Appl Ex 10v

Application Exercise 10v COVID-19 and global poverty

  1. Outline four pieces of evidence that COVID-19 is likely to ‘set back’ the global march towards reducing poverty.
    • High levels of job losses in the informal sector (which is an important employer in poorer countries and of the world’s poorest) e.g. jobs for rickshaw drivers, show shiners, rubbish sorters and workers in small cafes and restaurants disappeared.
    • Minimal financial support for poorer countries from richer countries, therefore less money for governments of those poorer countries to support programmes designed to lift their populations out of poverty.
    • The G20 has suspended some debt repayment (from poorer countries), but many countries still have to divert money to repaying this debt, and away from healthcare and social support.
    • Remittances dried up as workers from poorer countries living and working in richer countries (and sending money home to their families in those poorer countries) had to return to their countries of origin as borders locked down.
    • Likely that 100 million people would be pushed into extreme poverty during 2020.

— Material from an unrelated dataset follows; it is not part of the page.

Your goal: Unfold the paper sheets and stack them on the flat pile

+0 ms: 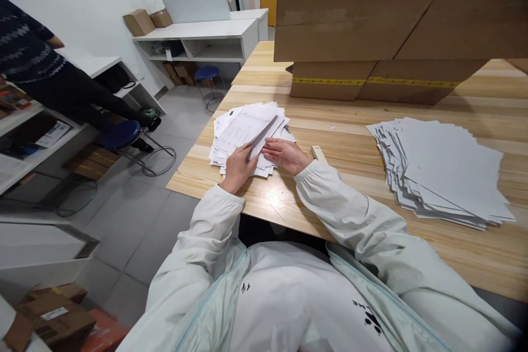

  1. Explain two reasons why the world’s poorest people are more likely to be severely affected by COVID-19 compared to those in richer countries.
  • No government wage subsidies or support payments (like those in the richer countries like Australia, USA and UK.)
  • Less capacity to draw on savings when the economy shuts down
  • Weaker healthcare system
  • Lower vaccinations rates/ less capacity by governments to purchase the vaccines and distribute for free among their citizens (unlike in richer countries)
  • Already poor health on average among the population
  • More crowded living conditions increases the likelihood of spread of COVID-19 (less ability to isolate)
  1. Explain why the current level of support for the world’s poorest countries from the developed world is likely to be insufficient to address the impact of the coronavirus economic downturn.
  • The IMF has overseen the distribution of emergency funds from richer to poorer countries, but African finance ministers estimated it was less than one third of what had been lost by their countries during the crisis.
  • Many of the private loans still owed by governments of poorer countries still needed to be repaid (i.e. their had been no pause on repayments) therefore depleting capital resources in the countries and reducing their capacity to rebuild.